Ainsi, les patients porteurs d’une mutation SOD1 ont préférentiellement un début aux membres inférieurs et la durée moyenne de l’évolution est plus longue que celle des formes sporadiques avec toutefois des évolutions fulgurantes dans les formes liées à la mutation A4V. Une évolution sur plus de 10 ans est également notée en présence d’une mutation D90A (Andersen et Al Chalabi, 2011). Pour le moment, il n’est pas possible de définir avec la même précision le tableau clinique des 150 mutations SOD1, certaines d’entre elles devant même encore prouver leur effet délétère sur les neurones moteurs. Les mutations TARDBP sont plutôt associées à un début aux membres supérieurs et les mutations FUS à un début précoce dans plus de 40% affectant en premier les extenseurs du cou et les muscles de la ceinture scapulaire (Corcia et al, 2012- Milecamps et al, 2011). Enfin, le tableau lié aux mutations c9ORF72 est également particulier en raison de l’existence fréquent de cas de démences fronto-temporales dans la famille ou de troubles cognitifs liés à une atteinte front-temporale chez les sujets atteints (Chio et al, 2012). Une fois encore, il ne faut pas envisager de conclusions individuelles : il est impossible de définir le gène muté à partir de l’examen clinique, les études sur des groupes de patients ont simplement permis de dessiner des profils particuliers des patients atteints de SLA.

Doit-on envisager une recherche génétique chez les apparentés pour un dépistage pré-symptomatique ?

Cette question conclut presque toutes les consultations d’annonce diagnostique : les patients souhaitent connaître le risque pour leurs proches et s’il leur faut envisager un dépistage. Il est bien sûr techniquement possible de faire cette analyse mais la difficulté majeure est dans l’interprétation et la conduite à tenir à adopter car trop de paramètres encore non maitrisés rendent la réponse conjecturelle. Tout d’abord, l’existence d’une mutation n’implique pas obligatoirement de développer une SLA : ceci pourrait être illustré par l’analyse d’une famille dans laquelle une mutation SOD1 (N19S) fut décrite notamment chez la grand-mère de la patiente qui avait alors plus de 80 ans et ne présentait aucun signe de la maladie. Ceci démontre une fois encore que des constatations faites dans un groupe de patients ne peuvent pas s’appliquer systématiquement à un individu (Mayeux et al, 2003).
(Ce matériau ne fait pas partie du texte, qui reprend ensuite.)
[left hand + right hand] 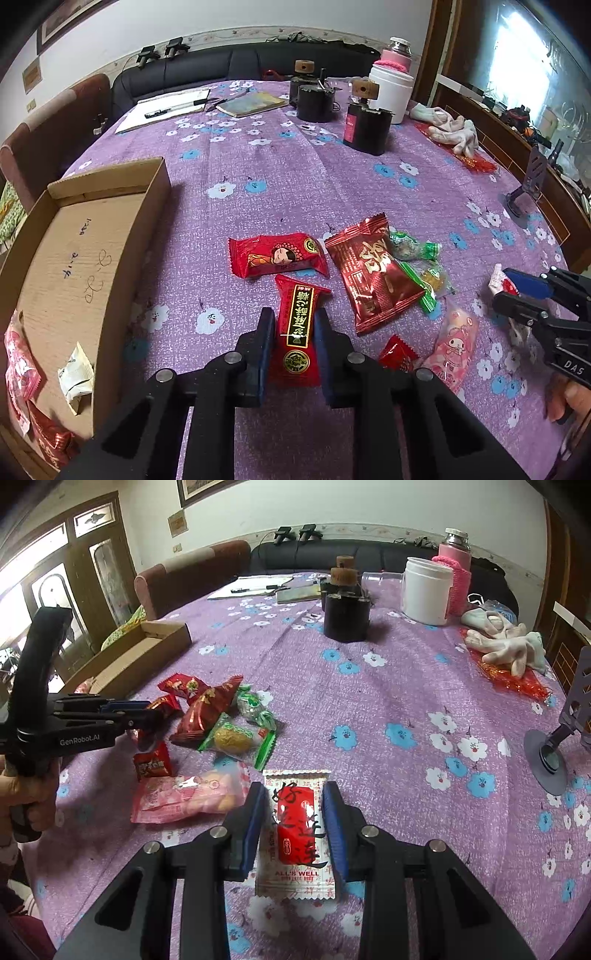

En conclusion, les formes familiales de SLA représentent vraisemblablement une proportion plus importante que ce qui est estimé actuellement des cas de SLA. La recherche génétique est en 2013 l’une des activités les plus développées en prometteuses dans la compréhension des mécanismes responsables de la mort des neurones moteurs. La question d’un dépistage reste cruciale mais il semble difficile de le proposer actuellement compte tenu de certaines zones d’ombre.

Références

Andersen PM, Al-Chalabi A. Clinical genetics of amyotrophic lateral sclerosis: what do we really know? Nat Rev Neurol. 2011;7:603-615.
Byrne S, Bede P, Elamin M, Kenna K, Lynch C, McLaughin R, et al. Proposed criteria for familial amyotrophic lateral sclerosis. Amyotrophic Lateral Sclerosis 2011;12:157-159.
Camu W, Khoris J, Moulard B, Salachas F, Briolotti V, Rouleau GA, et al. Genetics of familial ALS and consequences for diagnosis. French ALS Research Group. J Neurol Sci 1999;165:S21-S26.
Chio` A, Borghero G, Restagno G, Mora G, Drepper C, Traynor BJ, Sendtner M, et al.Clinical characteristics of patients with familial amyotrophic lateral sclerosis carrying the pathogenic GGGGCC hexanucleotide repeat expansion of C9ORF72. Brain 2012;135:784-793.
Corcia P, Valdmanis P, Millecamps S, Lionnet C, Blasco H, Mouzat K, et al. Phenotype and Genotype Analysis in Amyotrophic Lateral Sclerosis with TARDBP Gene Mutations. Neurology 2012;78:1519-1526.
Kurland LT, Mulder DW. Epidemiologic investigations of amyotrophic lateral sclerosis.2. Familial aggregations indicative of dominant inheritance.I. Neurology 1955;5:182-196.
Mayeux V, Corcia P, Besson G, Jafari-Schluep HF, Briolloti V, Camu W. N19S, a new superoxide dismutase gene mutation in sporadic amyotrophic lateral sclerosis: No evidence for disease causation. Ann Neurol. 2003;53:815-818.
Millecamps S, Salachas F, Cazeneuve C, Gordon PH, Bricka B, Camuzat A, et al. SOD1, ANG, VAPB, TARDBP, and FUS mutations in familial Amyotrophic Lateral Sclerosis: genotype-phenotype correlations. J Med Genet 2010;48:554-560.